Problem details » When you retype the data, keep every line exactly as it appears.

Data shown »
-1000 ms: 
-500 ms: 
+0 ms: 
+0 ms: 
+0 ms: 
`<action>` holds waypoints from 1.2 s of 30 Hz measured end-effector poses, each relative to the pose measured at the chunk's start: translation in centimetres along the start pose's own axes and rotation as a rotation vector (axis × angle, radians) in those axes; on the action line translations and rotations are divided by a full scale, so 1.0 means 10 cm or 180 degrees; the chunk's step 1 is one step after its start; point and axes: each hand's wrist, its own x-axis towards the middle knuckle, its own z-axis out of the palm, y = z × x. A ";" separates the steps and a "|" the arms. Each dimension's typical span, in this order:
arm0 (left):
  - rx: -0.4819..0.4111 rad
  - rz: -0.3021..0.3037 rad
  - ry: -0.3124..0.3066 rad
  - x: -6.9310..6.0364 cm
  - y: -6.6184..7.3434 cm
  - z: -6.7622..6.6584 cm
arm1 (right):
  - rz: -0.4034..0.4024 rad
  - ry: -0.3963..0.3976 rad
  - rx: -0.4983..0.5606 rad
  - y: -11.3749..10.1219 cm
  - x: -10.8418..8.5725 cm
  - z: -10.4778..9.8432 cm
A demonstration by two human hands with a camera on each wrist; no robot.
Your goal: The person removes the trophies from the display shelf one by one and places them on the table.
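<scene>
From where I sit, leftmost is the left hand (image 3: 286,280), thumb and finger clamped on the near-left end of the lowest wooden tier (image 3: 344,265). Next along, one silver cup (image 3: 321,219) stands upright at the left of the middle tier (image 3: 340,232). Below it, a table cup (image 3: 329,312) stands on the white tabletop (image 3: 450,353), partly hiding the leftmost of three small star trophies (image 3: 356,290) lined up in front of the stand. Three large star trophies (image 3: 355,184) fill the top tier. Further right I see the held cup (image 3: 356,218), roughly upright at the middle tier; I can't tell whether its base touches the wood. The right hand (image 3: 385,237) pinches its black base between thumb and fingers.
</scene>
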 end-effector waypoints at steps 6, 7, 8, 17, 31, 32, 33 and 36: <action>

Result for this task »
-1000 ms: 
-500 ms: 
+0 ms: 
+0 ms: 
+0 ms: 
`<action>` holds waypoints from 1.2 s of 30 Hz measured end-effector poses, each relative to the pose measured at the chunk's start: translation in centimetres along the start pose's own axes and rotation as a rotation vector (axis × angle, radians) in those axes; on the action line translations and rotations are divided by a full scale, so 1.0 means 10 cm or 180 degrees; the chunk's step 1 is one step after its start; point and axes: each hand's wrist, its own x-axis towards the middle knuckle, its own z-axis out of the palm, y = z × x. A ";" separates the steps and a "|" the arms. Each dimension's typical span, in this order:
arm0 (left):
  - rx: -0.4819..0.4111 rad
  - rz: -0.3021..0.3037 rad
  - ry: -0.3124..0.3066 rad
  - x: -6.9310..6.0364 cm
  - y: -6.6184..7.3434 cm
  - z: -6.7622..6.6584 cm
arm1 (right):
  - rz: -0.4034..0.4024 rad
  - ry: -0.3963..0.3976 rad
  - rx: -0.4983..0.5606 rad
  - y: -11.3749..10.1219 cm
  - x: -10.8418..8.5725 cm
  - z: -10.4778..9.8432 cm
A demonstration by two human hands with a camera on each wrist; no robot.
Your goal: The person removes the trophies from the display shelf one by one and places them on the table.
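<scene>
From where I sit, leftmost is the left hand (image 3: 286,280), thumb and finger clamped on the near-left end of the lowest wooden tier (image 3: 344,265). Next along, one silver cup (image 3: 321,219) stands upright at the left of the middle tier (image 3: 340,232). Below it, a table cup (image 3: 329,312) stands on the white tabletop (image 3: 450,353), partly hiding the leftmost of three small star trophies (image 3: 356,290) lined up in front of the stand. Three large star trophies (image 3: 355,184) fill the top tier. Further right I see the held cup (image 3: 356,218), roughly upright at the middle tier; I can't tell whether its base touches the wood. The right hand (image 3: 385,237) pinches its black base between thumb and fingers.
</scene>
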 end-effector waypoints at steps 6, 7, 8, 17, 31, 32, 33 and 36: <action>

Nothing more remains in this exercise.